Trois jours après son enlèvement à Arles (Bouches-du-Rhône), la petite Elise reste introuvable. Au centre de tensions entre ses parents biologiques qui se disputent sa garde, la fillette aurait été aperçue quelques heures après son rapt, en compagnie d’une femme, dans un train en direction de la Suisse.
La justice française, par l’intermédiaire du procureur de la République de Tarascon, a contacté les enquêteurs helvétiques, qui tentent de retrouver la trace de la petite fille.
Drame de la séparation
Voilà deux ans qu’Elise est l’objet d’un combat acharné entre son père français et sa mère russe. En 2007, Jean-Michel André et Irina Belenkaya se séparent alors que leur fille est à peine âgée d’un an.
Tandis que la justice française confie à Jean-Michel André la garde de l’enfant, cette dernière est enlevée par sa mère Irina, qui, après un court séjour en Espagne, prend la direction de la Russie.
Malgré la délivrance d’un mandat d’arrêt international, Jean-Michel André décide d’aller récupérer sa fille par lui-même. Après plusieurs voyages de repérage, le père passe à l’action le 20 septembre 2008 alors que la mère n’est pas à son domicile : "Je me suis présenté à la nounou, j’ai flanqué un bouquet de fleurs dans ses bras, et j’ai emmenée Elise", explique t-il.
Une longue cavale s’ensuit, au cours de laquelle le père et sa fille multiplieront les domiciles provisoires par craintes de "représailles", avant de s’installer à Arles la plus discrètement possible. Du moins, jusqu’à vendredi dernier.
Passage à tabac
Car ce jour-là, tout bascule. "Vers 11h50, Elise est aperçue en vélo avec son père dans le centre-ville d’Arles, tandis qu’elle vient juste de quitter l’école" résume une source proche du dossier. Trois personnes s’interposent alors : deux hommes déguisés en agent de sécurité, et une femme portant une perruque brune.

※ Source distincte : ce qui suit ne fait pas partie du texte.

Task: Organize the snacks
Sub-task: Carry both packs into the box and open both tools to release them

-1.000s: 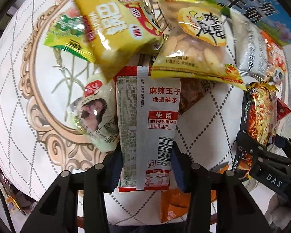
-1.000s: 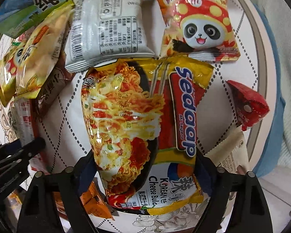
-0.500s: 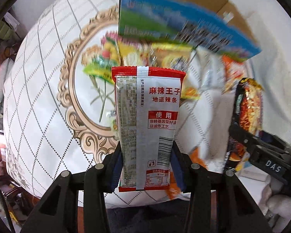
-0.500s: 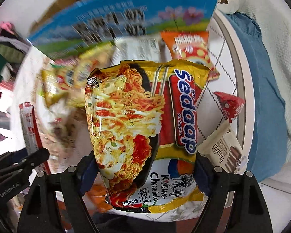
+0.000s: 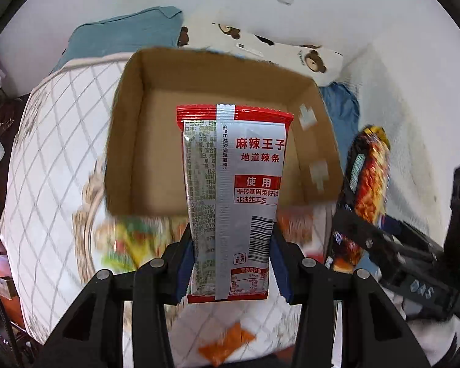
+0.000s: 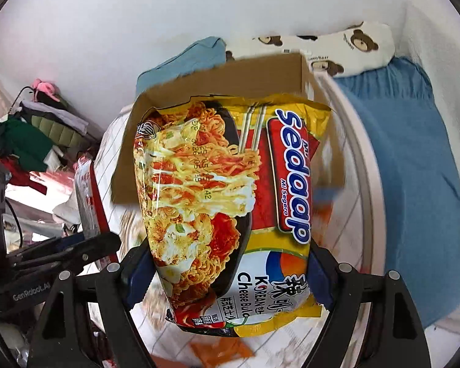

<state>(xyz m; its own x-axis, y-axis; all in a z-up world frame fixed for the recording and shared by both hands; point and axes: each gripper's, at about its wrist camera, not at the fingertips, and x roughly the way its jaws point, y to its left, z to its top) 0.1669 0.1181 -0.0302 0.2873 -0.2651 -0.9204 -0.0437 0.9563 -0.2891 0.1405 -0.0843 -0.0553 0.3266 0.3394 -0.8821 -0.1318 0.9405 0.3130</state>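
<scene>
Both packs have lifted off the surface (image 5: 55,153) toward the box (image 5: 217,70) at 12 o'clock. Left gripper (image 5: 231,263) clamps the light, floppy spicy strip pack (image 5: 233,190) low; right gripper (image 6: 230,279) grips the crinkly, breakable noodle pack (image 6: 227,202).

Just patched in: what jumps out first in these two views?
The Sedaap noodle packet fills the right view, clamped by the right gripper. The left gripper holds a red-and-silver snack packet. Behind both sits an open cardboard box, apparently empty.

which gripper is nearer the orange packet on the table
Can't tell. The orange packet lies on the table just below the left gripper and just below the right gripper; both are lifted clear of it.
</scene>
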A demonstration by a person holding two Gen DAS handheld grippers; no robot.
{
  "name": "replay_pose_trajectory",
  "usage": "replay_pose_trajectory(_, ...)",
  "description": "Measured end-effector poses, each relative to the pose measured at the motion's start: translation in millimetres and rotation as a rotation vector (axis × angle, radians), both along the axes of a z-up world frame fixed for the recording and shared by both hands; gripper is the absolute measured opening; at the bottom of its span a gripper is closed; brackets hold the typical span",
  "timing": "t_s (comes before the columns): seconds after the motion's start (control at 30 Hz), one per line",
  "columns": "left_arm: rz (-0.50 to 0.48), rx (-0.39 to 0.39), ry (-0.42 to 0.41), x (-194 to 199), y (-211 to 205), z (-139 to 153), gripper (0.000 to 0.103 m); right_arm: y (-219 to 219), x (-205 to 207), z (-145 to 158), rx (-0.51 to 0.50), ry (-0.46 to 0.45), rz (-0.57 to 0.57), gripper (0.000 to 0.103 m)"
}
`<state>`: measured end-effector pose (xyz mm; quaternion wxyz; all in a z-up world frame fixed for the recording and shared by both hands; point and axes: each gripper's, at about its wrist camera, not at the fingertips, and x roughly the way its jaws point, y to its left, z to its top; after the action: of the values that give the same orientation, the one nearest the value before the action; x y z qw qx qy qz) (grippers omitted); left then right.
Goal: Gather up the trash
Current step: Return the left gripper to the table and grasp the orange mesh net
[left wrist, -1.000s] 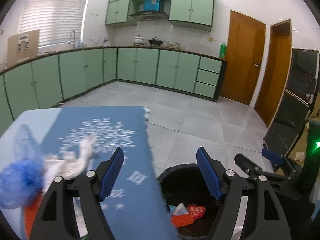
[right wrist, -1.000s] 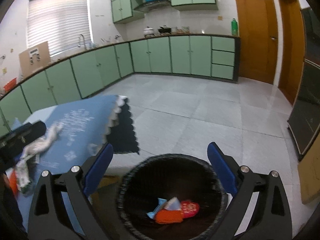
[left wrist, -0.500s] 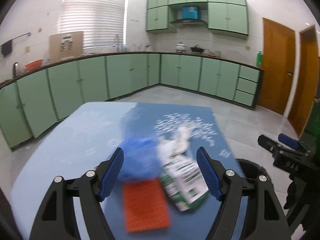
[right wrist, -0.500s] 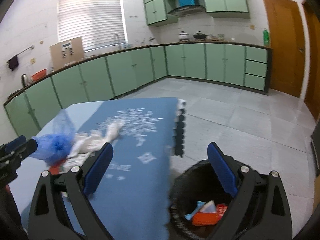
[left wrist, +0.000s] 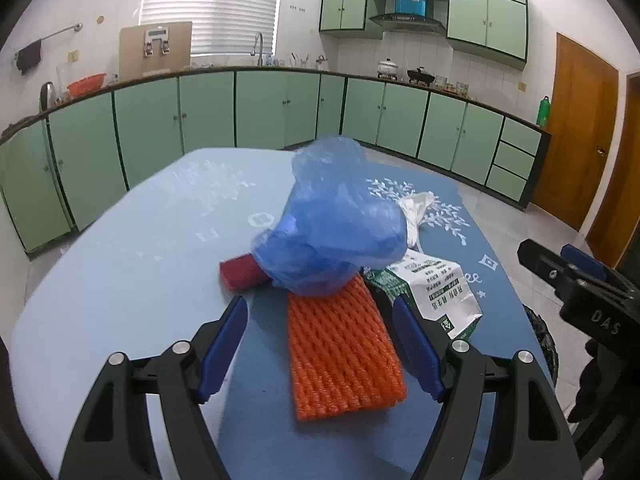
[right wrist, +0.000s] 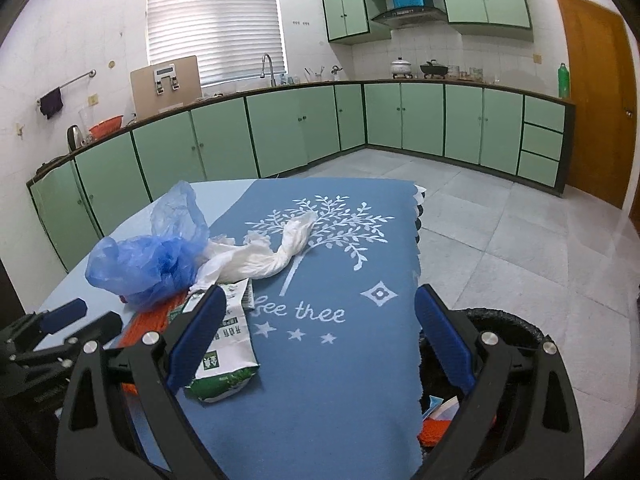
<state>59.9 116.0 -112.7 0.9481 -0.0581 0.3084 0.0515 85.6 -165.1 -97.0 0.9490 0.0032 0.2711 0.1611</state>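
On the blue tablecloth [left wrist: 140, 264] lies a trash pile: an orange foam net [left wrist: 340, 344], a crumpled blue plastic bag [left wrist: 332, 224], a red item [left wrist: 240, 272], a green-and-white carton [left wrist: 436, 292] and a white crumpled bag [right wrist: 260, 256]. My left gripper [left wrist: 320, 344] is open, its fingers on either side of the orange net. My right gripper [right wrist: 320, 340] is open and empty above the cloth, with the carton [right wrist: 224, 348] by its left finger. The black trash bin [right wrist: 504, 332] stands at the table's right edge, holding some trash.
Green cabinets [right wrist: 304, 128] line the kitchen walls. The tiled floor [right wrist: 500, 224] lies to the right of the table. A brown door [left wrist: 576, 128] is at the far right. The right gripper shows in the left wrist view [left wrist: 580, 280].
Both grippers swung left from the bin toward the table. The left gripper now faces the trash pile closely, straddling the orange net. Both stayed open.
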Motion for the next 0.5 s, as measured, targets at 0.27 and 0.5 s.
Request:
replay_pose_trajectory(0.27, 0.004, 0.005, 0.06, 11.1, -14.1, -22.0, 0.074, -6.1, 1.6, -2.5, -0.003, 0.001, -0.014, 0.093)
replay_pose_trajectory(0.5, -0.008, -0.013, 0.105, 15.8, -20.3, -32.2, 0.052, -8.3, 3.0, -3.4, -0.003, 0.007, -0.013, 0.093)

Le père est sauvagement roué de coups, et les trois ravisseurs prennent la fuite avec l’enfant. Quelques heures plus tard, une Renault Modus beige de location, immatriculée 399 ABD 76, ayant servi aux agresseurs, est retrouvée dans les rues de Montpellier.
Selon Jean-Michel André, son ex-femme est à l’origine de cet enlèvement. Cet océanographe de formation pointe d’ailleurs la campagne de déstabilisation intentée en Russie par son ex-épouse, qui lors d’une émission de télévision avait insinué qu’il "aimait de façon étrange" sa petite fille.

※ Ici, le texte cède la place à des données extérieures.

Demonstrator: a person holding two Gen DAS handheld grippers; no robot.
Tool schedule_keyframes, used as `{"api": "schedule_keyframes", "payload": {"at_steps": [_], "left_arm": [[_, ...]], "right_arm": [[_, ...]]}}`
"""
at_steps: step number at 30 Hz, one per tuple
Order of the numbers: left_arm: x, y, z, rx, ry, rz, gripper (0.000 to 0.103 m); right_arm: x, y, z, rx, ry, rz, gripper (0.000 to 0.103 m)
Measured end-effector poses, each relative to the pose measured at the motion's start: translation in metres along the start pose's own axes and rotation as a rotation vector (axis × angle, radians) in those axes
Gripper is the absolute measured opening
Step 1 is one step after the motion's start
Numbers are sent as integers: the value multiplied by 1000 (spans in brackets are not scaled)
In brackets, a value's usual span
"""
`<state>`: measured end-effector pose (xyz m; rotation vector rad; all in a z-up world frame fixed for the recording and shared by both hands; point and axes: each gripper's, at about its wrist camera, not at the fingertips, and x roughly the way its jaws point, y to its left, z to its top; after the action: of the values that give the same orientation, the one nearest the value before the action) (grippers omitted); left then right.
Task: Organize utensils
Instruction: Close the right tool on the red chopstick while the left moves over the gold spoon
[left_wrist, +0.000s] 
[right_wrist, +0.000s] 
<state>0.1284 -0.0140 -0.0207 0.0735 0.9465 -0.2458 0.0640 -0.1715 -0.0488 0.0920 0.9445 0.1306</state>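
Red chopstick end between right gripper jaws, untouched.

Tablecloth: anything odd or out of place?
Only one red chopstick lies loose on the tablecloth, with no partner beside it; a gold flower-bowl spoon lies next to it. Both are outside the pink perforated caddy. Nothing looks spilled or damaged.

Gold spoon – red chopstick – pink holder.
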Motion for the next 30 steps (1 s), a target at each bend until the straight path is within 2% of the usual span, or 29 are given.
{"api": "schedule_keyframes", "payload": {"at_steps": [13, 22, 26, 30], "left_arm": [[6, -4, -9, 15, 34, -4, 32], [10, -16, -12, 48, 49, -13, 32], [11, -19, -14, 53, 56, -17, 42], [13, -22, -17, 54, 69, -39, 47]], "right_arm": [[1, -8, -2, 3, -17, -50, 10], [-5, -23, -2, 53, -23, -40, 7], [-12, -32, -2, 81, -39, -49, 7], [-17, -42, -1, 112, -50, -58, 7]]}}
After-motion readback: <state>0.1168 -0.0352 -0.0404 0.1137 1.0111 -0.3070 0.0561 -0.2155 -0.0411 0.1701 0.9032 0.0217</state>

Après une fausse alerte samedi qui indiquait qu’Elise et ses ravisseurs étaient dans un avion entre Genève et Moscou, une piste sérieuse retient l’attention des enquêteurs.
"A l'heure actuelle, l'hypothèse la plus probable tient au témoignage d'une ressortissante helvétique qui affirme avoir vu l'enfant accompagnée d'une femme dans un train vers la Suisse vendredi", a déclaré hier le procureur de la République de Tarascon, Antoine Paganelli.
Il a par ailleurs assuré que les autorités suisses "faisaient le nécessaire". De leur côté, les autorités russes indiquaient qu’elles informeraient la France, si la mère et la fille étaient localisées en Russie. "Mais il ne peut être question d'interpeller la mère de l'enfant", a déclaré le chef du service de presse du ministère de l’intérieur, Oleg Elnikov.